Dr. Bisht is also known to have contributed towards the dissemination of knowledge by way of his activities in the realm of teaching. He was instrumental in designing training programmes, both class room and field trainings for the Archaeological Survey of India. He has also taught at the Institute of Archeology, New Delhi during a period from 1986 to 1997. He has also delivered special lectures at various colleges and institutes in India and once, in Sharon, Connecticut, USA, in 1992, when he delivered a lecture on Dolavira on invitation from the Association for Harappan Studies, USA. Dr. Bisht has also published several research articles. A New Model of Harappan Town Planning as Revealed at Dholavira, Kutch: A Surface Study of its Plan and Architecture, being a notable one.

==Positions held==
During his career, Dr. Bisht held many positions in varying capacities. He was the Secretary of the Central Advisory Board of Archeology, Chairman of Committee of Experts for the Customs Department in Kandla and the Co-ordination Director of the multi disciplinary interim presentation on Ajanta and Ellora by the Geological Survey of India.
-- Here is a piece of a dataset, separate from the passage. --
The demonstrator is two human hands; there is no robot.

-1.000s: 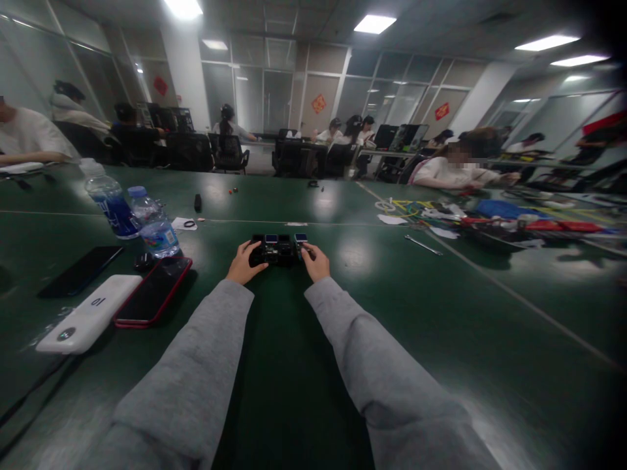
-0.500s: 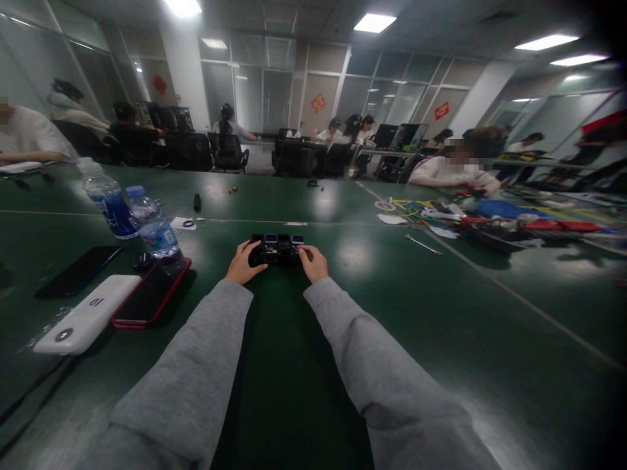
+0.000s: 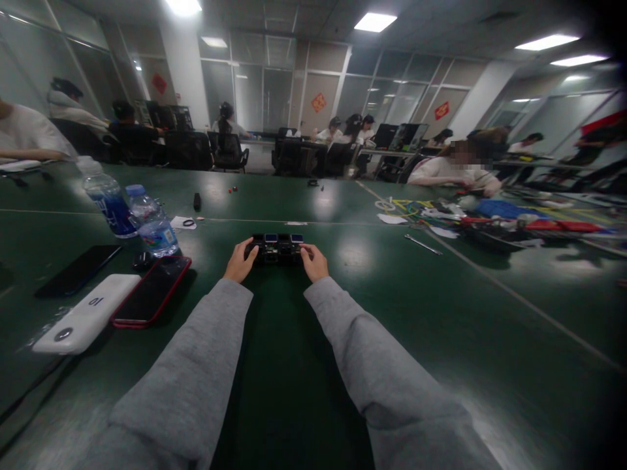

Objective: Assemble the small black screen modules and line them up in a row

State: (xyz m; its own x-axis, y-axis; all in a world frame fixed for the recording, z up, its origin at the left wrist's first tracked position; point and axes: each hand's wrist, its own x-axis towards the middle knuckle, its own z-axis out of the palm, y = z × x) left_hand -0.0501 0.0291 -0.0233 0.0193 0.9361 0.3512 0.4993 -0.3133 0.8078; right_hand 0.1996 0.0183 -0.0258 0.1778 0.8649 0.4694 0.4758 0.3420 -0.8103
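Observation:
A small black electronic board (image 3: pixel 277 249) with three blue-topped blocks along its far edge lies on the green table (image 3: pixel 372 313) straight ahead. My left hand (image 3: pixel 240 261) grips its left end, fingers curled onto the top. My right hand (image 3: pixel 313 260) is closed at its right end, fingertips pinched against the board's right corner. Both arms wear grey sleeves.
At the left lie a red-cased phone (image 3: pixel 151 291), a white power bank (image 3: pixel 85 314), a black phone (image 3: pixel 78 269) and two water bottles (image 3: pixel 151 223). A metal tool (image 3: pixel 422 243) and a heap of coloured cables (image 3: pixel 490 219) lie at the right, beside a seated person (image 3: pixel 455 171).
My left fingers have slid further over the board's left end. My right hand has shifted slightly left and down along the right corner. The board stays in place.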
He has served on the academic committees of Kumaon University and Kurukshetra University and Jnana Pravaha, the Centre for Cultural Studies and Research, Varanasi. He is a former member of the Indian Council of Historical Research, review committee of National Institute of Oceanography, Goa, Deccan College Post-Graduate and Research Institute, Pune, International Experts Panel Committee of Ajanta - Ellora Conservation and Tourism Development Project and the Committee for Re-organization of Department of Archeology, Museums and Archives, Government of Bihar. He was a member of the screening and evaluation committees of the Four Great Civilizations of the World: Indus Civilization exhibition, Mathura Objects and the South Korea Exhibition, in 1999, besides being a member of the Indian National Trust for Art and Cultural Heritage (INTACH) and the Indira Gandhi Rashtriya Manav Sangrahalaya, Bhopal.

==Awards and recognitions==
The Government of India, in 2013, honoured Dr. Ravindra Singh Bisht, by awarding him the civilian honour of Padma Shri. He is also a recipient of the Acharya Narendra Dev Alankar, awarded to him, in 2013, by the Acharya Narendra Dev Shiksha Nidhi Evam Jan Niyojan Ayog, Uttar Pradesh, India.